El diálogo no se prolonga por lo regular mucho tiempo, fuera de circunstancias especiales, y el presentado ha de mostrar exquisita galantería, sin pretender intimar desde aquel instante las relaciones; poniendo mucha atención en que sus frases den a comprender que sabe que aquel acto no tiene más consecuencias que las que quiera darle la persona a quien se ha hecho la presentación, pues de lo contrario podría verse en él la audacia propia del entrometido.—Por lo mismo que los deberes son tan estrictos, aquel a quien se presenta una persona ha de tener en cuenta que de él depende la mayor o menor expansión del acto, y le dará la que crea conveniente, marcando los grados que las relaciones hayan de tener desde aquel momento, o reduciéndolas sencillamente a las superficiales que de la presentación nazcan.

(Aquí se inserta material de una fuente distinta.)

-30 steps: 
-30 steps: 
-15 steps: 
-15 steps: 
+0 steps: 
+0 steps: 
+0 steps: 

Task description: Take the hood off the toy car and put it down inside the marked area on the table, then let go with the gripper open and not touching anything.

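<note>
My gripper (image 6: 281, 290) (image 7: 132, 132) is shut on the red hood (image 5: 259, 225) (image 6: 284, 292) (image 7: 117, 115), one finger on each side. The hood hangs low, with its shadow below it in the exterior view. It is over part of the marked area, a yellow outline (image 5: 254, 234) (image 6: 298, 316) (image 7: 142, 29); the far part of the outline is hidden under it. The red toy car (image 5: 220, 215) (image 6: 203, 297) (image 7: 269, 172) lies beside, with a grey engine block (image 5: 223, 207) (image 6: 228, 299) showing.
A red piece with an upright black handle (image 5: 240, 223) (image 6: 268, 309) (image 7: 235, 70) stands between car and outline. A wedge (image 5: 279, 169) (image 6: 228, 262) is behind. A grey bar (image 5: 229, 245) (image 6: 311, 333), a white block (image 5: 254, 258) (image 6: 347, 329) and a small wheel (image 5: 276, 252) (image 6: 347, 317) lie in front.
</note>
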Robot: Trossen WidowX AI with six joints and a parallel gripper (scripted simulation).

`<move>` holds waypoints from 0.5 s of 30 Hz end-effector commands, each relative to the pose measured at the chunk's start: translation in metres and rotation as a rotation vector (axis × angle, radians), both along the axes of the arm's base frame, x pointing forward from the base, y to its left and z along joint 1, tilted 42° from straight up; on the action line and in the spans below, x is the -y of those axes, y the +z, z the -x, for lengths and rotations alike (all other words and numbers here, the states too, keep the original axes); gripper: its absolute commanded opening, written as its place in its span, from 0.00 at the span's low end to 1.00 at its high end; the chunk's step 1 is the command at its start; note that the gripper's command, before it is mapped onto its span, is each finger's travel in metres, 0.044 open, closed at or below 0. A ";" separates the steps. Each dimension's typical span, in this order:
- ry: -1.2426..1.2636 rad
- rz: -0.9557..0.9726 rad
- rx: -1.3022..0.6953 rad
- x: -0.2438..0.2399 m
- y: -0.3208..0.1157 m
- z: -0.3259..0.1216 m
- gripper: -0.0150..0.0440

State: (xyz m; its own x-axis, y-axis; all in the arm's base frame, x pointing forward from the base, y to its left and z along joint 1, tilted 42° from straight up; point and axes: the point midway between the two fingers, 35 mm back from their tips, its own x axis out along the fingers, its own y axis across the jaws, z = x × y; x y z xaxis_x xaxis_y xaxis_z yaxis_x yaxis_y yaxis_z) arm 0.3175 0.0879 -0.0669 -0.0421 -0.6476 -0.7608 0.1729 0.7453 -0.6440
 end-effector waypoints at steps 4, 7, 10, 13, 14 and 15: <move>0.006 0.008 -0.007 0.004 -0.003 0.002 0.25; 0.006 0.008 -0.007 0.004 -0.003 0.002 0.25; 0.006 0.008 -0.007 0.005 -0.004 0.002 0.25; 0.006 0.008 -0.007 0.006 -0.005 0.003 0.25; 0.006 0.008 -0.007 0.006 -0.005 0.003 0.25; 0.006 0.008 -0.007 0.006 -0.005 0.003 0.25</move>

Presentaciones fortuitas en una comida
Aunque no es costumbre hacer presentaciones formales con ocasión de una comida, la dueña o el anfitrión están en el deber de presentar a la señora el caballero que ha de acompañarla a la mesa si no son conocidos, sin que se requiera para este acto la previa venia de la señora.
Si los más de los invitados fuesen desconocidos, los principales de entre ellos deben ser presentados unos a otros por los huéspedes antes de pasar al comedor.
Después de la comida y mientras estén las señoras en el salón, la dueña hará entre estas las presentaciones recíprocas, si lo considera oportuno.
Presentaciones en un baile
En un baile, cuando la dueña trata de proporcionar pareja a una señora, ha de consultar previamente al caballero si desea ser presentado a aquella.
En ningún otro caso se solicita la venia de un caballero para presentarle a una señora.
Presentaciones en visita matinal
No suelen hacerse presentaciones formales en las visitas; en las de día, no obstante, la dueña presenta mutuamente a las personas que se encuentran en el salón, si comprende que no se conocen; esta presentación es simplemente una formalidad que tiene por objeto que la conversación no recaiga sobre alguno de la familia de los presentes o sobre un punto que pueda serles desagradable.